[Date Prev][Date Next][Thread Prev][Thread Next][Date Index][Thread Index]

[HTCondor-users] Selecting or partitioning GPUs



We have a single machine with 40 CPU cores, 188 GiB of memory and 10 GPUs:

Ideally I would like to configure this machine to be a single partitionable slot, where cores, memory and GPUs are allocated as needed into dynamic slots.

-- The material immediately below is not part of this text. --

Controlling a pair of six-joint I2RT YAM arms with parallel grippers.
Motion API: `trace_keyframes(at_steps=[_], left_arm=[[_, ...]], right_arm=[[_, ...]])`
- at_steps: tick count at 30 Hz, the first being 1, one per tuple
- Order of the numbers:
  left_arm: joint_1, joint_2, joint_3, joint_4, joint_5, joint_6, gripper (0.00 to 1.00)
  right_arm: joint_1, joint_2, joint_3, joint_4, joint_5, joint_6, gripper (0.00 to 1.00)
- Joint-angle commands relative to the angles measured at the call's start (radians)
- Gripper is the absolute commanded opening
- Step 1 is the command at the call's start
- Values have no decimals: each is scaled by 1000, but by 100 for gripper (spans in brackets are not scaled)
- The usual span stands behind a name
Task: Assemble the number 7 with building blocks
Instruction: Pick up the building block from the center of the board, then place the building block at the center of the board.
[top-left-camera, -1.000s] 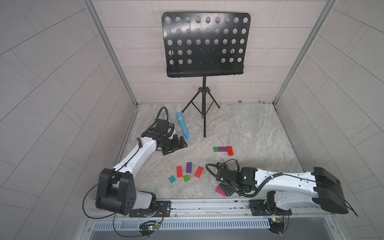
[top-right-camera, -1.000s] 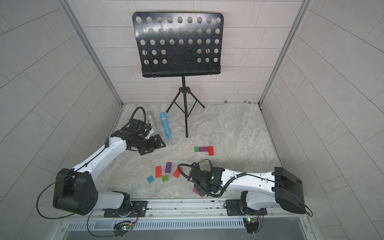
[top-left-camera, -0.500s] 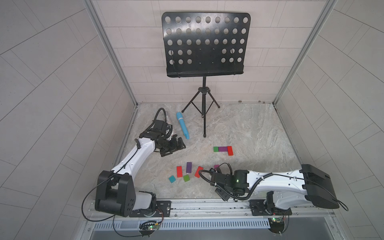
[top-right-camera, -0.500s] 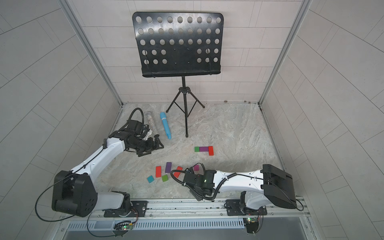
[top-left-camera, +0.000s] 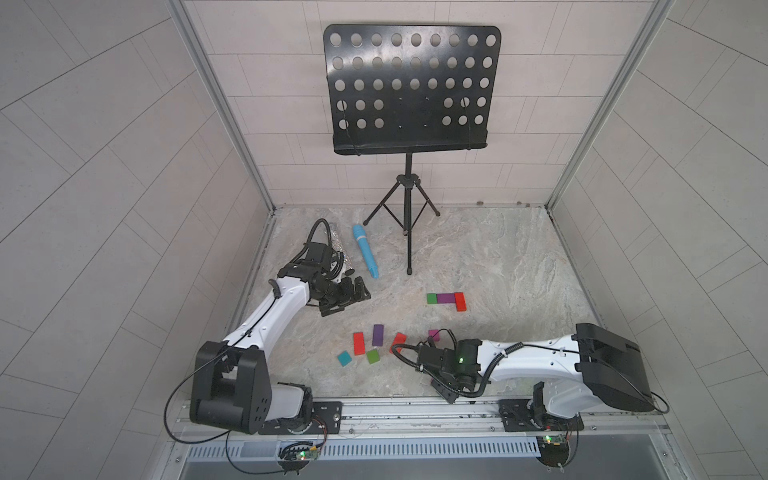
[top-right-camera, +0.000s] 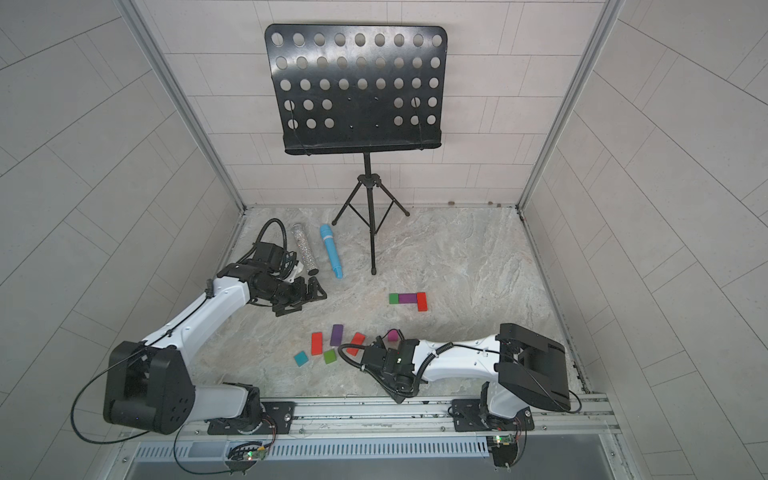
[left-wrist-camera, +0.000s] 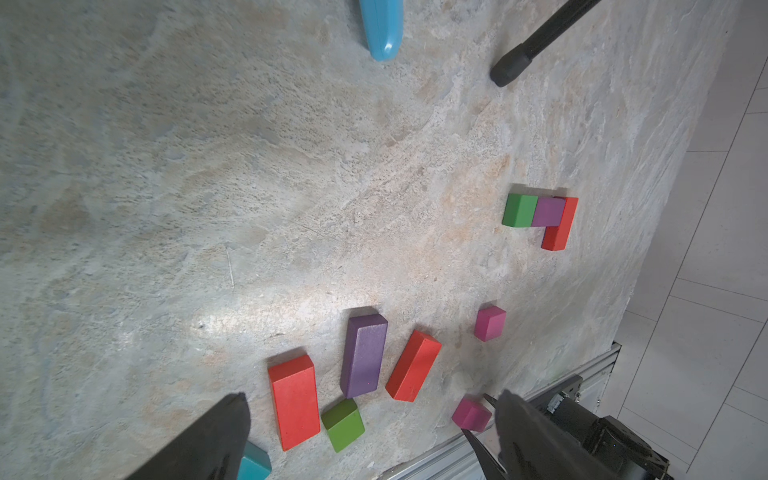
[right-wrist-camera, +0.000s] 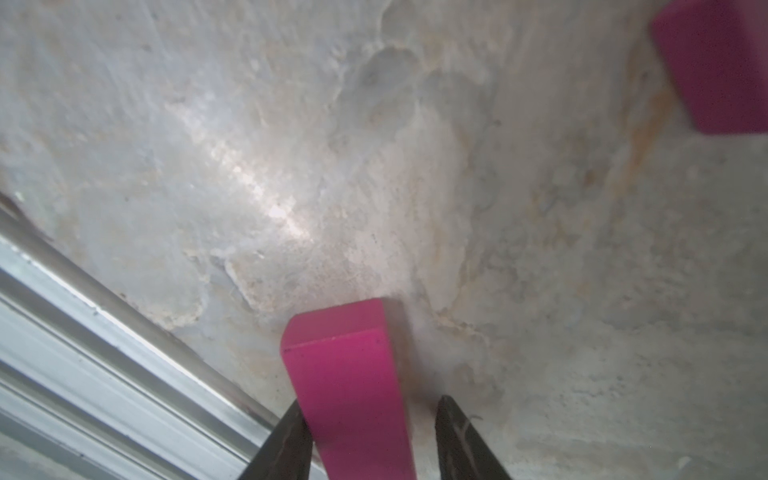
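Note:
A green (top-left-camera: 432, 298), a purple (top-left-camera: 444, 297) and a red block (top-left-camera: 459, 301) lie joined in an L at mid-floor. Loose building blocks lie nearer the front: red (top-left-camera: 358, 343), purple (top-left-camera: 377, 335), red (top-left-camera: 398, 341), green (top-left-camera: 372, 356), teal (top-left-camera: 344, 358), magenta (top-left-camera: 433, 333). My right gripper (right-wrist-camera: 371, 402) is low by the front rail, its jaws round another magenta block (right-wrist-camera: 353, 386). One finger touches that block and a gap shows at the other. My arm hides this block in both top views. My left gripper (top-left-camera: 345, 297) hangs wide open and empty at the left.
A black music stand (top-left-camera: 409, 232) stands on its tripod at the back. A blue microphone (top-left-camera: 365, 256) and a glittery tube (top-right-camera: 304, 248) lie beside the left arm. The metal front rail (right-wrist-camera: 104, 332) runs right next to the right gripper.
The right gripper has come down over the magenta block by the front rail, and its jaws have narrowed around it. The left arm has drawn back slightly and stays open.

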Motion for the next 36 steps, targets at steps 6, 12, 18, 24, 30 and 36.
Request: trace_keyframes(at_steps=[6,12,18,24,30,36], left_arm=[[15,-25,-10,5,4,16,100],[18,-36,1,1,9,21,100],[-6,-42,4,84,57,-45,100],[-126,26,68,109,24,-74,100],[-201,64,97,118,-3,-95,100],[-247,112,100,127,-10,-102,100]], right_arm=[[-49,30,17,16,-41,7,27],[-150,-161,24,28,-34,57,24],[-459,-410,5,-5,13,165,25],[-647,-265,93,-124,-8,74,23],[-696,-83,132,-118,-70,66,19],[-697,-23,133,-82,-60,87,19]])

Right now, this is the content of /etc/condor/config.d/30-dynamic:

NUM_SLOTS=1
NUM_SLOTS_TYPE_1=1
SLOT_TYPE_1=100%
SLOT_TYPE_1_PARTITIONABLE=true
JOB_DEFAULT_REQUESTMEMORY=4800M

And this is the content of /etc/condor/config.d/60-dynamic:

@use feature : GPUs
GPU_DISCOVERY_EXTRA = -extra -properties

This mostly works, and everything is allocated accordingly, but it is impossible to select based on CUDADeviceName or CUDACapability because they are all heterogeneous and several attributes are assigned to the same slot (CUDA0Capability, CUDA1Capability, CUDA2Capability,...). Is there a way to specify in the submit file a specific capability or device name while keeping it a single partitionable slot?

In case it is not possible I would like to create 3 different partitionable slots, each one including GPUs of the same type. How can I achieve this?

Thank you!

We are using HTCondor 8.8